Pues bien, en un verdadero pantano corren el riesgo de caer quienes, en nuestro
medio, asumen una actitud de resistencia civil que rechaza, por principio, toda
forma de violencia y condenan por igual la violencia de la guerrilla y los
paramilitares que agreden a la sociedad y la que ejerce el Estado en defensa propia
y de los ciudadanos. De ahí a argumentar que no es aceptable colaborar con
ninguno de los llamados" actores del conflicto", incluido el Estado, no hay sino un
paso.
Esto conduce a la pretensión de adoptar una posición de neutralidad imposible, que
va de la mano con la negación de la legitimidad y la representatividad de todos los
"actores". Así, al cuestionar la legitimidad del Estado, terminan, sin quererlo,
haciéndoles un favor ideológico a la guerrilla ya los "paras”, favor que éstos
obviamente no devuelven, respetando la pretendida neutralidad. Esta actitud de los
grupos irregulares se explica porque en un conflicto interno la población siempre
será un objetivo político y militar cuyo apoyo voluntario o sumisión determinará, al
final, la suerte de los contendientes. Por esta razón, si alguno de éstos le reconoce
a la población su neutralidad, le estaría otorgando una ventaja a su adversario, que
inmediatamente sacará provecho de esta concesión.
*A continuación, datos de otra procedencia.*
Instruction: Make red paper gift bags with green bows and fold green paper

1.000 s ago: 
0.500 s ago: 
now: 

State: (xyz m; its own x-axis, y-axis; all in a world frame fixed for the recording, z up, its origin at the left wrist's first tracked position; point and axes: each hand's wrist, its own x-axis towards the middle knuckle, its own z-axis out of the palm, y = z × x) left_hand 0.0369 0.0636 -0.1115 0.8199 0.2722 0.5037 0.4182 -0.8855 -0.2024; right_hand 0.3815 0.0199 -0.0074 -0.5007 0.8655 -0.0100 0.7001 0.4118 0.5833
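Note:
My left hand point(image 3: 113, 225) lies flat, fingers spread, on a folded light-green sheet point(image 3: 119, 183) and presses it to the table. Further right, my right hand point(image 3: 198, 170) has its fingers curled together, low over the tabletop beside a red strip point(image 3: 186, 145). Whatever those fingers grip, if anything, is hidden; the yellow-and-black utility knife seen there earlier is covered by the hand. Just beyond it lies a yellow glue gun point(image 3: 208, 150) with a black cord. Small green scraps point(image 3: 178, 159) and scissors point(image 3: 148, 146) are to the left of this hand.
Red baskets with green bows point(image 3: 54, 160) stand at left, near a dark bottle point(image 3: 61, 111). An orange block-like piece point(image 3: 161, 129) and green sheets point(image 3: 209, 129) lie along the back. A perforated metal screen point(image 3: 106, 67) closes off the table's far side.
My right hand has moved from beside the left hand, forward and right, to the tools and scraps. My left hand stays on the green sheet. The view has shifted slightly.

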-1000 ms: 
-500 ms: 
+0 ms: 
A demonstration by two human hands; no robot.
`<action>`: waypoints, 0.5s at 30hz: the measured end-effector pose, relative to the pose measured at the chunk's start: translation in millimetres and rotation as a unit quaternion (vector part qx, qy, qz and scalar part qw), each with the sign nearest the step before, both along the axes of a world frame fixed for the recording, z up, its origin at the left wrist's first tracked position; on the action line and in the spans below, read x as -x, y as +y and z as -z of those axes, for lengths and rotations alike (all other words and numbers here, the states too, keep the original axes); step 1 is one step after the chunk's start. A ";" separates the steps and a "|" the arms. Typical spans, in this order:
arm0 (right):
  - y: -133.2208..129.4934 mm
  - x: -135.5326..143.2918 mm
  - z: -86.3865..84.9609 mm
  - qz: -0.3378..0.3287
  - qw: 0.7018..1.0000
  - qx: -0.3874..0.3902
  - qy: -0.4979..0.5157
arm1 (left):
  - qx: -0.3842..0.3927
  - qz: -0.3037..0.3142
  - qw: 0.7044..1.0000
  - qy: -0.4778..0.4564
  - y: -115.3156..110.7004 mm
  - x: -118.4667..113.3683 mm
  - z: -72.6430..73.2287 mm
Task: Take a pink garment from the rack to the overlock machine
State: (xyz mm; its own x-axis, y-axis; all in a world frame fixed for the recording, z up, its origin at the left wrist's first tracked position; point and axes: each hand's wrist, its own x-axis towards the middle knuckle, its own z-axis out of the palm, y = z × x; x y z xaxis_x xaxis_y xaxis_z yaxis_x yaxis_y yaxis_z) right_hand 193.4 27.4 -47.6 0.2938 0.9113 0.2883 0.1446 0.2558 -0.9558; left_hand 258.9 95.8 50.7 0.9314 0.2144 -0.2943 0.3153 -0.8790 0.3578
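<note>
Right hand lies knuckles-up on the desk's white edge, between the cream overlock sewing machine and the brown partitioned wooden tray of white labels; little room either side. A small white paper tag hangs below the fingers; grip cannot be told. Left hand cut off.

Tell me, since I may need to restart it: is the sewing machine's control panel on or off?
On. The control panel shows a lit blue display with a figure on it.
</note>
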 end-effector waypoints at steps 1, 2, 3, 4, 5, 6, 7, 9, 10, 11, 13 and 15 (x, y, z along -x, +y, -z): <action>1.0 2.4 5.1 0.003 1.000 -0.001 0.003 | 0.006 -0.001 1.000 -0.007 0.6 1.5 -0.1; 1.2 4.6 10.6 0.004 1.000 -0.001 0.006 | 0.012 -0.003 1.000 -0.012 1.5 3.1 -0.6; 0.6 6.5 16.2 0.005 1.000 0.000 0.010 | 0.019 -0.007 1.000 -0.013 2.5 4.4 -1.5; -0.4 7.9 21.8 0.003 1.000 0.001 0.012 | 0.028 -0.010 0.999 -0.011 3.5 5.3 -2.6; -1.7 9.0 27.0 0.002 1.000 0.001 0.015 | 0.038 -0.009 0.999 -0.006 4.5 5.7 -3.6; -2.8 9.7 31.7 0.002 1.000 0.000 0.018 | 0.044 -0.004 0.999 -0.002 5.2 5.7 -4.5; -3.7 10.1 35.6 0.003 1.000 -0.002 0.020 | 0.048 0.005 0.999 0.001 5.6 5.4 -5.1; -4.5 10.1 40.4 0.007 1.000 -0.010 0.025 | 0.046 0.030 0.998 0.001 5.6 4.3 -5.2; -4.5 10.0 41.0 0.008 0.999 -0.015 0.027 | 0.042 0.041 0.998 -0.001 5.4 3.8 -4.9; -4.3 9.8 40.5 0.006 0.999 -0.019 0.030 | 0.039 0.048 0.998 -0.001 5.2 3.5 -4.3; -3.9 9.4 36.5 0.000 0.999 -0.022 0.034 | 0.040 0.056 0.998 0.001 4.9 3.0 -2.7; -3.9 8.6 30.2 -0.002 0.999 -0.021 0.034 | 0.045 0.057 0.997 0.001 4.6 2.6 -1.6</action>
Para acabar con la violencia en Colombia, la población debe apoyar leal y
activamente al Estado, y éste tiene la obligación ética y política de convocada para
tal efecto, incluso cuando el Estado utiliza la fuerza de sus armas de manera legal y
legítima contra los violentos. La no violencia llevada al extremo tiene unos límites
peligrosos porque, paradójicamente, al no apoyar la coerción legal del Estado,
prolonga y facilita la violencia no sujeta a la ley, que de manera indiscriminada se
vuelca contra toda la población. En consecuencia, la mejor opción sería la
resistencia civil contra los violentos, unida al apoyo activo del uso legítimo de la
fuerza del Estado. Pero esto aún no está muy claro.